- [Task description]: Go through the listing below and output exactly the line with "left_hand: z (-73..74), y", the line with "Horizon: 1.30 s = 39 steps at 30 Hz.", and each line between; omit the rest.

- [Data under study]:
■ ■ ■ ■
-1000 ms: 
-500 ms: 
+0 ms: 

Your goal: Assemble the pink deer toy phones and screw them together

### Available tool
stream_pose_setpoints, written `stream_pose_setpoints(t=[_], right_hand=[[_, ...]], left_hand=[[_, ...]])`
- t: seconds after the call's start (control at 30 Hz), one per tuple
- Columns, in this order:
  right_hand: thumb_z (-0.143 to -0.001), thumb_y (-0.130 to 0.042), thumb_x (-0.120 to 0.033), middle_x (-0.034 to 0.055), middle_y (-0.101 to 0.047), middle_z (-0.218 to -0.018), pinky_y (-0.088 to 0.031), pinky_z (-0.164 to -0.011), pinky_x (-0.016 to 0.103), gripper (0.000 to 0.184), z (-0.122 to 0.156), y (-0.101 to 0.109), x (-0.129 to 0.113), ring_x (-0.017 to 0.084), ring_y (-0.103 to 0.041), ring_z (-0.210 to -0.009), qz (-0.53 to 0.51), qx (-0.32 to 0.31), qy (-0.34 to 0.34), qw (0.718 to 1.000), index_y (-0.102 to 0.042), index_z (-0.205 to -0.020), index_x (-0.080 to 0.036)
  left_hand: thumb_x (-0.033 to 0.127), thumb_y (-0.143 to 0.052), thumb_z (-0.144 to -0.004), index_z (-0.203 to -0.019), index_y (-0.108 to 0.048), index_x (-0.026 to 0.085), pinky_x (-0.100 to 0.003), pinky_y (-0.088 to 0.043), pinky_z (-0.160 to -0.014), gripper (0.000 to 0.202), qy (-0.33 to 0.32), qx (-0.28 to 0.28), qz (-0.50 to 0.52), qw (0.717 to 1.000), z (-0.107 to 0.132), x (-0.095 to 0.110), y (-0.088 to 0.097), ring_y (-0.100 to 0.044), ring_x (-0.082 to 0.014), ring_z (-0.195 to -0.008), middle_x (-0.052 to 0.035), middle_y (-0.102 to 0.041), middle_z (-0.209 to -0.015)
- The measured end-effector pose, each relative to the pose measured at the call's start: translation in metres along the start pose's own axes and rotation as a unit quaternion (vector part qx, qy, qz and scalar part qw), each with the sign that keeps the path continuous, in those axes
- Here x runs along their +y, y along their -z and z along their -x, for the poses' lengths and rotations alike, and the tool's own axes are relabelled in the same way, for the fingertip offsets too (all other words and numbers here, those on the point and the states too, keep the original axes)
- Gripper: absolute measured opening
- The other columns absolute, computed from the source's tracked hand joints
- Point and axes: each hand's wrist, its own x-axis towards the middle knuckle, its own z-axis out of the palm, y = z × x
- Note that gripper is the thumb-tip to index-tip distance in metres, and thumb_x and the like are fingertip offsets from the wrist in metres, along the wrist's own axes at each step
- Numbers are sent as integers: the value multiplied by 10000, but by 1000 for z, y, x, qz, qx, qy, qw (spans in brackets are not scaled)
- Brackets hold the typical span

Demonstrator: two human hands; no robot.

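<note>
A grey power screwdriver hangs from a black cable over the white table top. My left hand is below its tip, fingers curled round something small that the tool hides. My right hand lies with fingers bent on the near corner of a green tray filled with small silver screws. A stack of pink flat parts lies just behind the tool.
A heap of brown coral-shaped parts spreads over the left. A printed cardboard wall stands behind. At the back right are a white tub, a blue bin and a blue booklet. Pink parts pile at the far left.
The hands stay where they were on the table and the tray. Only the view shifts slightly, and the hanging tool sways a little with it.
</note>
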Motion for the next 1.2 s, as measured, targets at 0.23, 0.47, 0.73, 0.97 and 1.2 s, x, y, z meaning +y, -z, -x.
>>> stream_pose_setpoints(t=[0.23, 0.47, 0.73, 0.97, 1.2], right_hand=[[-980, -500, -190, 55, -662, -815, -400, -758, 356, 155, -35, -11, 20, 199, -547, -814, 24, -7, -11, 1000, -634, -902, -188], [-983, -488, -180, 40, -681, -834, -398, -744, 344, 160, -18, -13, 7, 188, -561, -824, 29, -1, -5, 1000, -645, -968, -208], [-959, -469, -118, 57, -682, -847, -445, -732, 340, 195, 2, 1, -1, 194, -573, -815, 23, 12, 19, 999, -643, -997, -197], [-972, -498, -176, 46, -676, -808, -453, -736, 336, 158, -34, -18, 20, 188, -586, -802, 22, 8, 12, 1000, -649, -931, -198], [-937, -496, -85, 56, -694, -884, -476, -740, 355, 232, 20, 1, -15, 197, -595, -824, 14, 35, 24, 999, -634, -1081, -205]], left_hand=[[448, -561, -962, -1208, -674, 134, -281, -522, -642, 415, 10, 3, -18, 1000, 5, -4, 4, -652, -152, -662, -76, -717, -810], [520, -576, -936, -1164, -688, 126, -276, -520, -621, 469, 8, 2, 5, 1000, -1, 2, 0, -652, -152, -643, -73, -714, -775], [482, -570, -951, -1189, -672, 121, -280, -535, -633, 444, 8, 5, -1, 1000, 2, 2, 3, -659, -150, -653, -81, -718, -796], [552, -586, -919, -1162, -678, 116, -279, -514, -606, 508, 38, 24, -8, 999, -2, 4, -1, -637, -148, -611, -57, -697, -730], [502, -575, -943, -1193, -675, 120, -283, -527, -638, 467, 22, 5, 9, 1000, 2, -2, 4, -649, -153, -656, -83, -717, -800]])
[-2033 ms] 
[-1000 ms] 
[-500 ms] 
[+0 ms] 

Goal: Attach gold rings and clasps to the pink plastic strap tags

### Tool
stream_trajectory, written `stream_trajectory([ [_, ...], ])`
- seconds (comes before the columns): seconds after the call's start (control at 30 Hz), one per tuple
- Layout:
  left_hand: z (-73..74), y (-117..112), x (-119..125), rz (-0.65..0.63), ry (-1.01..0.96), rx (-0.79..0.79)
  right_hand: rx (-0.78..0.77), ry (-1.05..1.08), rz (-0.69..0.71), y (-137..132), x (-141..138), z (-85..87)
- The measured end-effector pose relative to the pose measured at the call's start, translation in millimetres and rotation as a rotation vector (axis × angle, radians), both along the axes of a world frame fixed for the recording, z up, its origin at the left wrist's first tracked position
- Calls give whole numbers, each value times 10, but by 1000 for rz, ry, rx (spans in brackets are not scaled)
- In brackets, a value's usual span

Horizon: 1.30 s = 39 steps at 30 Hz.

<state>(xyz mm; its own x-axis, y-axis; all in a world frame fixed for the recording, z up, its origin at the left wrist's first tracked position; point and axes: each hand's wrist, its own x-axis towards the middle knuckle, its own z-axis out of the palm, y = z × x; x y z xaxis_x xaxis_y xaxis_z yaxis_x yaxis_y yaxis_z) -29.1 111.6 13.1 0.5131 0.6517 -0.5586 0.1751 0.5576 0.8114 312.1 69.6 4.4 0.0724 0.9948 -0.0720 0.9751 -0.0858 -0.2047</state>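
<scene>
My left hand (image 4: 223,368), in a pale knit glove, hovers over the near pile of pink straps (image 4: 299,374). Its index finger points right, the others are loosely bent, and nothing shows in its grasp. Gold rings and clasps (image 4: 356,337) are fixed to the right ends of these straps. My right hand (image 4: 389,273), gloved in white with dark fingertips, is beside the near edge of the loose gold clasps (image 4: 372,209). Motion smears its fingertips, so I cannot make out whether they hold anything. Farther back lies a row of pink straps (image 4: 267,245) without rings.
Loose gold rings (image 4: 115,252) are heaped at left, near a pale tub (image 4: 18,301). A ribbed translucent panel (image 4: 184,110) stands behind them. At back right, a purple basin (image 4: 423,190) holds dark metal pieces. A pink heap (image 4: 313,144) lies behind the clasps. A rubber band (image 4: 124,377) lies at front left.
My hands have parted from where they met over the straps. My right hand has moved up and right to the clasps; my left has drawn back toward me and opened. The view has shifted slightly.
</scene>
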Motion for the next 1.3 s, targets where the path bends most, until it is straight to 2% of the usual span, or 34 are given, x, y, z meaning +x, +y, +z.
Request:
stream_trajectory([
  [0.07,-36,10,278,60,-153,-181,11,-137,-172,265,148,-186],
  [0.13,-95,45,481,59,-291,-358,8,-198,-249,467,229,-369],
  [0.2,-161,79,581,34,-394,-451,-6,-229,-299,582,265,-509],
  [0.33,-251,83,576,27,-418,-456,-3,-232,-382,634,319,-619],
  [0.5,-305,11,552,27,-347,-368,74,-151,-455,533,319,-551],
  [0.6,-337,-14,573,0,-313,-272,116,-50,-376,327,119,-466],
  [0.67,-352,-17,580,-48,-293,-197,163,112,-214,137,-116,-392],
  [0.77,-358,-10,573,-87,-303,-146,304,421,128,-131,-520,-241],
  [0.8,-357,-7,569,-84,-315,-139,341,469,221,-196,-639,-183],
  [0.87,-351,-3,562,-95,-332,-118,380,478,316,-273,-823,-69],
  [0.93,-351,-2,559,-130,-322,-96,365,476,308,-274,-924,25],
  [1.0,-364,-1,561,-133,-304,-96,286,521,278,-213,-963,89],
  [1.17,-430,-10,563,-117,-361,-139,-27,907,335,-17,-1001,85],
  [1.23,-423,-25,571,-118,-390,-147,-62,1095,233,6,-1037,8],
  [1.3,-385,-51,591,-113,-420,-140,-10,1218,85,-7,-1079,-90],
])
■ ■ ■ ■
- [Result below]:
  left_hand: z (-73..74), y (-117..112), x (-119..125), rz (-0.65..0.63), ry (-1.01..0.96), rx (-0.79..0.79)
  right_hand: rx (-0.78..0.77), ry (-1.05..1.08), rz (-0.69..0.71), y (-137..132), x (-141..138), z (-85..87)
- The measured end-effector pose relative to the pose measured at the call's start, translation in millimetres and rotation as a rotation vector (axis × angle, radians), both along the axes of a world frame fixed for the recording, z up, its origin at the left wrist's first tracked position
- Calls give whole numbers, each value times 10, but by 1000 for rz, ry, rx (spans in brackets are not scaled)
- In brackets, a value's usual span

Horizon: 1.30 s = 39 steps at 30 Hz.

The output shown is complete.